# [Work request]
Please tally the lines of the records that contain "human" and send back only the total.
--- Raw data ---
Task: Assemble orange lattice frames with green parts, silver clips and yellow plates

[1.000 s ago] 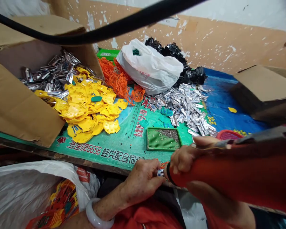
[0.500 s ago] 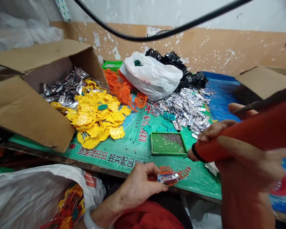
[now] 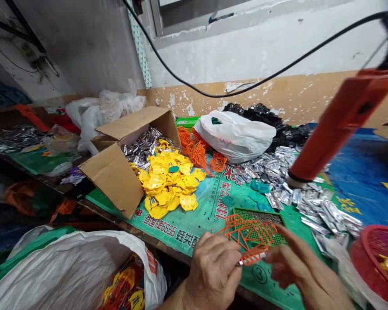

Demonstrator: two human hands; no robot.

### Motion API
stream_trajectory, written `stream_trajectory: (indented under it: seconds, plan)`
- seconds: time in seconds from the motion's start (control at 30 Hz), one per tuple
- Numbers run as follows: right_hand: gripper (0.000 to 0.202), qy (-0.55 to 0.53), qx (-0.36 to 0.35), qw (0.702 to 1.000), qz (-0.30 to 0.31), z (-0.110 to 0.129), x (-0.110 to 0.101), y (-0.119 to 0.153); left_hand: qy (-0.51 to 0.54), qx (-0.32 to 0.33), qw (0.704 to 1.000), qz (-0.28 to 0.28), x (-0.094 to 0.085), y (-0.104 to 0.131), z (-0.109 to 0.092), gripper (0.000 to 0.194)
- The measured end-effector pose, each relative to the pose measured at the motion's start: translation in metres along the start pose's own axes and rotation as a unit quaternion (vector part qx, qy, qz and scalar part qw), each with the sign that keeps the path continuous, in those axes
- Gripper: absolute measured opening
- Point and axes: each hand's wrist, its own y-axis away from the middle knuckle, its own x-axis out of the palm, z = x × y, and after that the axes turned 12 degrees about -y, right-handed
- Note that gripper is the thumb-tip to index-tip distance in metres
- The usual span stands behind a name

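My left hand (image 3: 215,269) is closed on an orange plastic lattice frame (image 3: 245,232) with a shiny metal clip (image 3: 261,255) along its lower edge. At the frame's right end is my right hand (image 3: 307,271), slightly blurred, its fingers apart. Whether a fingertip touches the clip I cannot tell. A red-orange electric screwdriver (image 3: 333,129) hangs tilted above the table, out of both hands. Behind the frame, partly hidden by it, lies a green mesh tray (image 3: 237,212) of small screws.
Yellow plastic plates (image 3: 168,181) spill from a cardboard box (image 3: 116,176). Metal clips (image 3: 323,211) are heaped at right, near a red basket (image 3: 365,245). A white bag (image 3: 236,133) lies behind. An open sack (image 3: 84,258) stands at lower left. A cable (image 3: 194,88) crosses above.
My right hand has let go of the screwdriver, which now hangs higher. That hand has come to the orange frame. My left hand has turned the frame over. The view has shifted.
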Motion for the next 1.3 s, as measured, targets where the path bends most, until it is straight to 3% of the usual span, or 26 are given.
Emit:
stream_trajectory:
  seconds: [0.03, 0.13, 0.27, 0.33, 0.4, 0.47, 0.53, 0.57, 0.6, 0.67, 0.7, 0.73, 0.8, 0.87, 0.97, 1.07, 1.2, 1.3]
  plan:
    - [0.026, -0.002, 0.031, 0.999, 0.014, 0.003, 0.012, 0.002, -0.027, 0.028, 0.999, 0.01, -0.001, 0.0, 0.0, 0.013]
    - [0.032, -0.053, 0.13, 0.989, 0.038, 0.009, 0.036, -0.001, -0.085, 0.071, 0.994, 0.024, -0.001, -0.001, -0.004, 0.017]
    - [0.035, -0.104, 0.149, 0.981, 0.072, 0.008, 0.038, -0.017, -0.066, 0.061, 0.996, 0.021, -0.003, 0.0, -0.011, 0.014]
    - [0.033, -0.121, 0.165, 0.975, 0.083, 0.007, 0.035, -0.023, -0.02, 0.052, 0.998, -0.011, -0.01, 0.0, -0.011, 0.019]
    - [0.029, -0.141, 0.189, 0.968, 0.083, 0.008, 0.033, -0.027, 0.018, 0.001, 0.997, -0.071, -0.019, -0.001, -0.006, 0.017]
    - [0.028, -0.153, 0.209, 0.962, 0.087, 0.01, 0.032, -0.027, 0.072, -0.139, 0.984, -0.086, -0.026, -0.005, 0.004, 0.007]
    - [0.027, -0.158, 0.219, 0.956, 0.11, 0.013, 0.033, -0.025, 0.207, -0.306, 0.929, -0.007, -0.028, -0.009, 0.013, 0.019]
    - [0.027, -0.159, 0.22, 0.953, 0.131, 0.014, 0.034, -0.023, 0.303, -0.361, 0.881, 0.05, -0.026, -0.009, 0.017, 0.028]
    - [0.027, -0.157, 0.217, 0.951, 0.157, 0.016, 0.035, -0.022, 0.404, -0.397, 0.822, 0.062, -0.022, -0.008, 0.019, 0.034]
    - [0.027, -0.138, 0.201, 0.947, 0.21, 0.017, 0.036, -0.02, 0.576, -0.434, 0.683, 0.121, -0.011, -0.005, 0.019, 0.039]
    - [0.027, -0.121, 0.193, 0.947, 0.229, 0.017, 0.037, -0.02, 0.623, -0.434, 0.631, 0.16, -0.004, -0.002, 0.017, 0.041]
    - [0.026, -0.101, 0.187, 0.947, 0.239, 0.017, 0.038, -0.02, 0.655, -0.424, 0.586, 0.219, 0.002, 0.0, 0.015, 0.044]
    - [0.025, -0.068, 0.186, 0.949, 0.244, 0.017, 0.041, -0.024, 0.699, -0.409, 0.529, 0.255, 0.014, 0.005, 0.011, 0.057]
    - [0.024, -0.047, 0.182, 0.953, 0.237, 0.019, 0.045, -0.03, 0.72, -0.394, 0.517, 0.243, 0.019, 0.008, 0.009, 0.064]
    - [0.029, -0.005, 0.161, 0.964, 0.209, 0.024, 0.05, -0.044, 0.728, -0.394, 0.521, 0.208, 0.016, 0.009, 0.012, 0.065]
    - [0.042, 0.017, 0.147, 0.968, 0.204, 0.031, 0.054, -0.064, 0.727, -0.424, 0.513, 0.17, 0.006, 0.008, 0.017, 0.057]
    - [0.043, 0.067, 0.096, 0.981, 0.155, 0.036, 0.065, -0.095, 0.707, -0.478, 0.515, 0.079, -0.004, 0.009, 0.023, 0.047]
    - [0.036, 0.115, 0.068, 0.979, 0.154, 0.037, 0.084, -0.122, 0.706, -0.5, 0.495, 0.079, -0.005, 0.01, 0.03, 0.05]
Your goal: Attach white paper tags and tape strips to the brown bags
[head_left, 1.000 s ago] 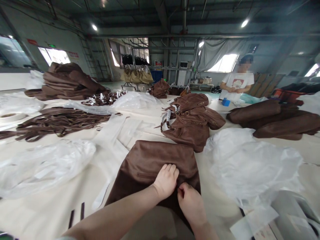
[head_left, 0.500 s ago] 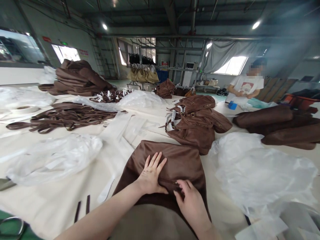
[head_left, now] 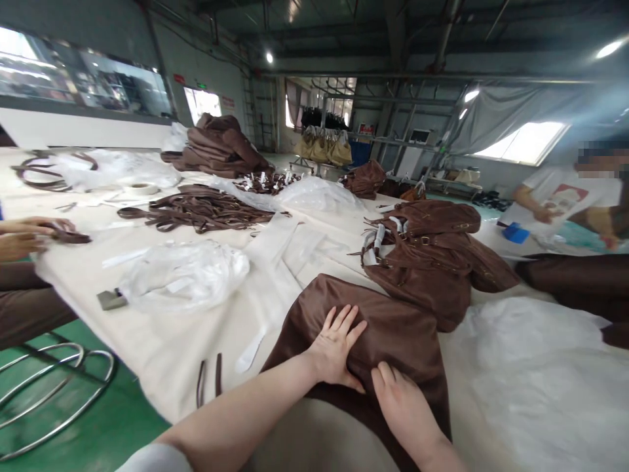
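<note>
A brown leather bag (head_left: 393, 308) lies on the cream-covered table in front of me. My left hand (head_left: 338, 344) rests flat on it with the fingers spread. Just to the right, my right hand (head_left: 400, 393) is closed at the bag's front, its fingertips pressed together against the leather. What those fingertips hold is hidden behind the hand. Behind the bag sits a pile of brown bags (head_left: 437, 262) with buckles and wrapped handles.
Brown straps (head_left: 201, 210), clear plastic (head_left: 184, 275) and two short dark strips (head_left: 219, 375) lie to the left. More plastic (head_left: 540, 367) is at right. A person's hands (head_left: 22, 236) hold a strap at far left; another person (head_left: 565, 196) stands back right.
The view has swung left, bringing a seated person's hands and a metal-ringed stool into sight. My right hand's fingers have closed further and now cover the zipper pull.
</note>
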Available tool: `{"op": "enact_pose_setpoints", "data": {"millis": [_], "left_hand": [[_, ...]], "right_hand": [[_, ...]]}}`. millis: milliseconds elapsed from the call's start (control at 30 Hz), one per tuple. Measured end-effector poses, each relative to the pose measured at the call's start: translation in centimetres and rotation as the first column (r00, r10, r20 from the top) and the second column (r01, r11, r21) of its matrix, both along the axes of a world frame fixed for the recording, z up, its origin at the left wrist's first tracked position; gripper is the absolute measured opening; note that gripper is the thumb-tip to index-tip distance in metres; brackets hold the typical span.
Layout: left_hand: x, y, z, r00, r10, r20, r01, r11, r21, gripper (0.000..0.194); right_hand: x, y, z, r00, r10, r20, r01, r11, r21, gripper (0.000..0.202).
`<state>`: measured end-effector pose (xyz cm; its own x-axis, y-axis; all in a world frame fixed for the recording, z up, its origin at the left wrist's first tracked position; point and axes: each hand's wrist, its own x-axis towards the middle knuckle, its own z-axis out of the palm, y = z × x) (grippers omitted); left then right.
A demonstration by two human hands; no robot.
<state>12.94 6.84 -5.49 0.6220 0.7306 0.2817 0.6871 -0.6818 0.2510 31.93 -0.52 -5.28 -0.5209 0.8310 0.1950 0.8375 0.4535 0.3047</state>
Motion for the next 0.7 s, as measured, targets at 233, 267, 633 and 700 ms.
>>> {"op": "enact_pose_setpoints", "data": {"millis": [233,267,633,700], "left_hand": [[0.3,0.0,0.0,1.000,0.007,0.007,-0.007,1.000,-0.002,0.120],[0.3,-0.1,0.0,1.000,0.004,0.010,-0.004,1.000,-0.004,0.119],[0.6,-0.1,0.3,1.000,-0.018,-0.013,0.017,1.000,-0.013,0.119],[0.5,0.0,0.2,1.000,-0.022,-0.011,0.022,1.000,0.002,0.117]], "right_hand": [[0.0,0.7,0.7,0.999,0.042,-0.016,-0.044,0.992,-0.119,0.026],[0.0,0.9,1.1,0.998,0.063,0.002,-0.062,0.986,-0.153,0.025],[1.2,1.9,3.9,0.971,0.197,0.133,-0.149,0.942,-0.300,0.012],[1.4,1.6,4.0,0.968,0.192,0.162,-0.138,0.946,-0.294,0.011]]}}
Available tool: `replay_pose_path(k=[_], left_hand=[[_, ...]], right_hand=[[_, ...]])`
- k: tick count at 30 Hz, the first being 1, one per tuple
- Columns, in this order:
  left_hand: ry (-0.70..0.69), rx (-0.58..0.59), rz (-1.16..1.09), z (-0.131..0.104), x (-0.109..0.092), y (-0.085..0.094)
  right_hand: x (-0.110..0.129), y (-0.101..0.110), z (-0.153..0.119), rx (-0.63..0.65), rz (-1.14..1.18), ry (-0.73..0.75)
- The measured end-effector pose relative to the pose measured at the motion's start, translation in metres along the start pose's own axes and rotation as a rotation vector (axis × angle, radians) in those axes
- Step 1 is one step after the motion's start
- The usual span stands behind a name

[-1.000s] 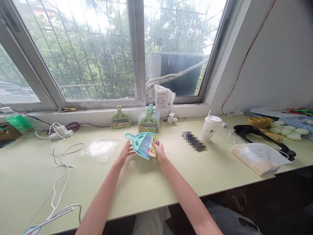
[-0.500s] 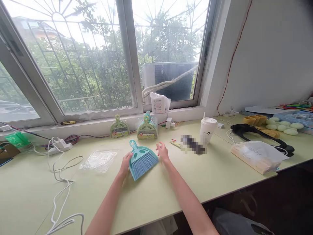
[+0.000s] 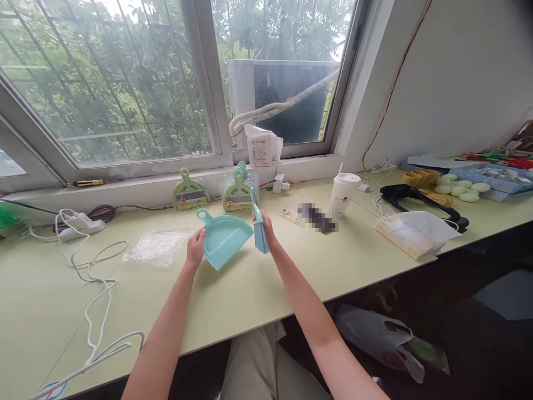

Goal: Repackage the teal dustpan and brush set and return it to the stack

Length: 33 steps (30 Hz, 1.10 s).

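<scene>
Dustpan (image 3: 225,240) juts rightward from the left fingers (image 3: 200,236) (brush (image 3: 261,238) alongside).

Window (image 3: 210,72): grey-framed, greenery (image 3: 125,94) crowding outside, daylight pouring in!
Wall (image 3: 437,78): pale and plain, rising right of the window.
Tabletop (image 3: 316,266): light green, stretching wide below the window.

In my two hands I count one dustpan (image 3: 224,244), in the left hand (image 3: 195,248), and one brush (image 3: 261,239), in the right hand (image 3: 269,229). Around them are one cup (image 3: 342,195), one tissue pack (image 3: 406,236), one power strip (image 3: 82,230), one screwdriver (image 3: 89,183) and one white packet (image 3: 260,150). I also see one lone green set (image 3: 190,195) and one stack (image 3: 237,199), its sets overlapping too much to number, like the pale eggs (image 3: 457,191).
</scene>
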State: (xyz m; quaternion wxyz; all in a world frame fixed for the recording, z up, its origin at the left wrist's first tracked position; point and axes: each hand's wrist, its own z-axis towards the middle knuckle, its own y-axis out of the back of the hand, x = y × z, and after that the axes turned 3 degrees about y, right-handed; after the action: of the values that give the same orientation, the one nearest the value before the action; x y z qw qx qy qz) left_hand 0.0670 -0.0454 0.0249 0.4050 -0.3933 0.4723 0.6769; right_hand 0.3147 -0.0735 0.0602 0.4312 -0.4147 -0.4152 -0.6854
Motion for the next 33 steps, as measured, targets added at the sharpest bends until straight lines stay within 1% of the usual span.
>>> replay_pose_path(k=[2,3,5,6,7,9,10,12,13,15,17,18,20,21,23,25,27,29,31,33], left_hand=[[0.067,0.046,0.185,0.011,0.016,0.017],[0.093,0.07,0.292,0.014,0.022,0.023],[0.09,0.08,0.45,0.015,0.029,0.029],[0.072,0.055,0.504,0.014,0.03,0.029],[0.048,0.018,0.543,0.012,0.029,0.028],[0.008,-0.063,0.592,0.008,0.026,0.026],[-0.007,-0.096,0.594,0.007,0.025,0.025],[-0.041,-0.141,0.553,0.007,0.025,0.027],[-0.066,-0.157,0.519,0.008,0.026,0.029],[-0.119,-0.183,0.458,0.011,0.03,0.033],[-0.141,-0.213,0.428,0.015,0.035,0.036],[-0.131,-0.231,0.418,0.017,0.037,0.036],[-0.092,-0.275,0.395,0.019,0.039,0.035],[-0.075,-0.295,0.382,0.02,0.039,0.034],[-0.064,-0.314,0.357,0.021,0.038,0.031],[-0.073,-0.309,0.342,0.021,0.038,0.029],[-0.093,-0.288,0.336,0.02,0.038,0.029],[-0.117,-0.274,0.337,0.018,0.037,0.029],[-0.136,-0.266,0.336,0.016,0.037,0.029],[-0.141,-0.256,0.333,0.014,0.036,0.028]], right_hand=[[-0.01,0.02,0.007,-0.019,-0.182,0.062],[-0.016,0.028,0.008,-0.01,-0.349,0.083],[-0.031,0.036,0.009,0.039,-0.615,0.043],[-0.037,0.037,0.008,0.07,-0.714,0.01],[-0.041,0.037,0.008,0.096,-0.767,-0.026],[-0.046,0.034,0.008,0.099,-0.782,-0.066],[-0.046,0.034,0.009,0.066,-0.757,-0.069],[-0.045,0.042,0.012,-0.053,-0.687,-0.057],[-0.046,0.051,0.013,-0.129,-0.659,-0.048],[-0.053,0.08,0.013,-0.281,-0.662,-0.035],[-0.069,0.12,0.008,-0.402,-0.753,-0.039],[-0.078,0.142,0.004,-0.446,-0.797,-0.081],[-0.099,0.185,-0.005,-0.429,-0.844,-0.189],[-0.107,0.202,-0.008,-0.388,-0.848,-0.245],[-0.12,0.228,-0.011,-0.295,-0.846,-0.309],[-0.125,0.239,-0.01,-0.221,-0.843,-0.315],[-0.124,0.241,-0.006,-0.191,-0.839,-0.302],[-0.12,0.239,-0.007,-0.191,-0.844,-0.297],[-0.113,0.239,-0.016,-0.206,-0.885,-0.298],[-0.106,0.242,-0.034,-0.209,-0.968,-0.307]])
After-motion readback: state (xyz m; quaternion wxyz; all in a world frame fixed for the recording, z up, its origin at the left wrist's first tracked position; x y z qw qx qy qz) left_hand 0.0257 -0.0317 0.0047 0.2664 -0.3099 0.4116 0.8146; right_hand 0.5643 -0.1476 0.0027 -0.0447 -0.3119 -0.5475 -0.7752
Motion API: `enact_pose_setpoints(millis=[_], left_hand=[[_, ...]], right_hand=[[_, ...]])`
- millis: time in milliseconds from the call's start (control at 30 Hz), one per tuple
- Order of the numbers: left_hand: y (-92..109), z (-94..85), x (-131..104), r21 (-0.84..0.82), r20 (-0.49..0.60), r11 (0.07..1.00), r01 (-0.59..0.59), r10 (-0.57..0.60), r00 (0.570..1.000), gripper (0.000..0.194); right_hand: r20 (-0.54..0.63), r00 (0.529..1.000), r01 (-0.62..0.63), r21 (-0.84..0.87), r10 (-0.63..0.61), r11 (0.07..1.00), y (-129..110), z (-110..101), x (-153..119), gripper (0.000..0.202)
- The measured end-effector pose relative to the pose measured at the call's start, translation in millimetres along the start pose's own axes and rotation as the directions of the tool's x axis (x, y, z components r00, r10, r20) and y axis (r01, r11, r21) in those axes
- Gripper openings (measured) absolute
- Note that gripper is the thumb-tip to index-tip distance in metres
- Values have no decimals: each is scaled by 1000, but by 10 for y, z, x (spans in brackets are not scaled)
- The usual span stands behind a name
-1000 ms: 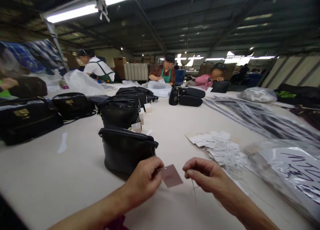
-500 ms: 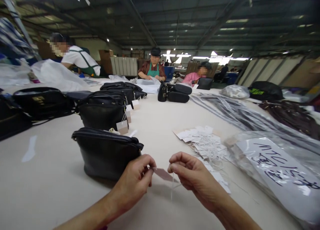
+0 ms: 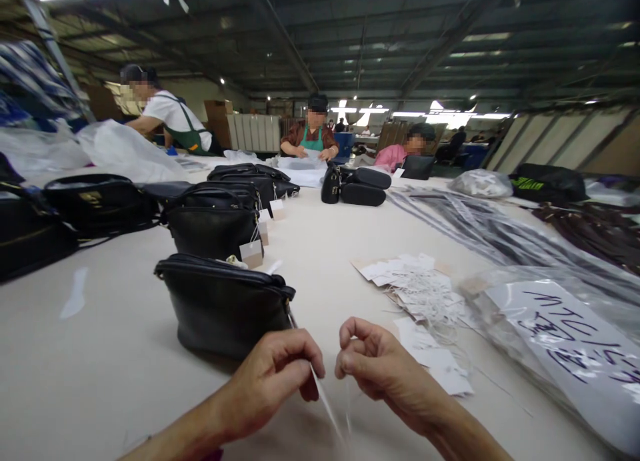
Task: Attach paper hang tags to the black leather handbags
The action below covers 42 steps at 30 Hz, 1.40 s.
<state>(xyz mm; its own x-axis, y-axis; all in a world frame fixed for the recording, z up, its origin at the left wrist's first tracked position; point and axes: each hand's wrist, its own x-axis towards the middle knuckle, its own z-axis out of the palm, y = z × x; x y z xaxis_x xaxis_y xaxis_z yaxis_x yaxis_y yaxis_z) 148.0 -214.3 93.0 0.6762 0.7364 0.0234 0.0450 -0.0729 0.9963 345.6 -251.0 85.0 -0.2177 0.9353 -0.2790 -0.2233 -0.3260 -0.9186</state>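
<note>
My left hand [image 3: 280, 374] pinches a thin pale tag [image 3: 327, 407], seen nearly edge-on, in front of the nearest black bag's right end. My right hand [image 3: 377, 364] is closed at the fingertips on a thin white string [image 3: 349, 407] that hangs down beside the tag. The nearest black bag [image 3: 225, 311] stands upright on the table, just beyond my left hand. Behind it stand more black bags [image 3: 213, 227] with tags [image 3: 251, 253] hanging at their right ends. A pile of white tags with strings [image 3: 420, 287] lies beyond my right hand.
A clear plastic bag with a handwritten sheet [image 3: 575, 341] lies at the right, with plastic-wrapped strips [image 3: 465, 227] behind it. Black bags [image 3: 100, 204] stand at the left. Small black bags [image 3: 363, 186] sit mid-table. Several people work at the far side.
Both hands have moved slightly down, and my left hand has come closer to my right. The tag has turned from a broad, tilted view to nearly edge-on. The whole view has shifted slightly.
</note>
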Motion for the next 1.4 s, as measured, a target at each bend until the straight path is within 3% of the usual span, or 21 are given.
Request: enact_pose_setpoints(millis=[133,267,333,467,533,667,800,900,1133,1300,1400], left_hand=[[-26,61,-35,52,-40,999,8,-6,999,24],[-97,152,-49,265,-105,956,-124,156,982,16],[-128,171,-43,309,-133,942,-131,179,975,16],[-177,152,-9,109,-161,994,34,-16,987,15],[-191,135,6,100,-177,993,66,-47,983,15],[-212,119,17,384,-237,921,-66,168,957,16],[-245,131,20,473,-233,872,-128,263,936,17],[-246,136,29,448,-232,884,-131,257,938,17],[-230,108,64,135,-199,990,-25,52,979,13],[-269,102,81,115,-225,993,0,26,974,13],[-278,105,99,134,-239,991,7,25,971,14]], right_hand=[[28,999,-17,23,17,1000,46,39,27,23],[0,1000,-25,45,25,999,133,68,55,26],[-6,1000,-19,68,20,997,187,83,71,31],[-89,995,48,117,-38,992,277,140,101,43],[-150,987,81,131,-61,988,305,183,109,45],[-228,970,113,117,-84,987,339,257,113,47],[-237,968,109,101,-82,989,353,273,120,51],[-226,972,94,105,-69,990,341,260,123,53],[-233,972,73,139,-39,988,332,251,144,58],[-299,939,190,36,-171,981,407,260,215,63],[-296,940,184,25,-168,983,395,270,224,67]])
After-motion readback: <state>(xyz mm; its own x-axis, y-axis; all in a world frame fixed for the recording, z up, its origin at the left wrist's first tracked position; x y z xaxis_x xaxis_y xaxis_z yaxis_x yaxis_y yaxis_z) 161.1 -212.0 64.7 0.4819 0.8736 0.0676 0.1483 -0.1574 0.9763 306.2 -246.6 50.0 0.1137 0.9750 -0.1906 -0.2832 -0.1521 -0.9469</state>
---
# [Result of this exercise]
2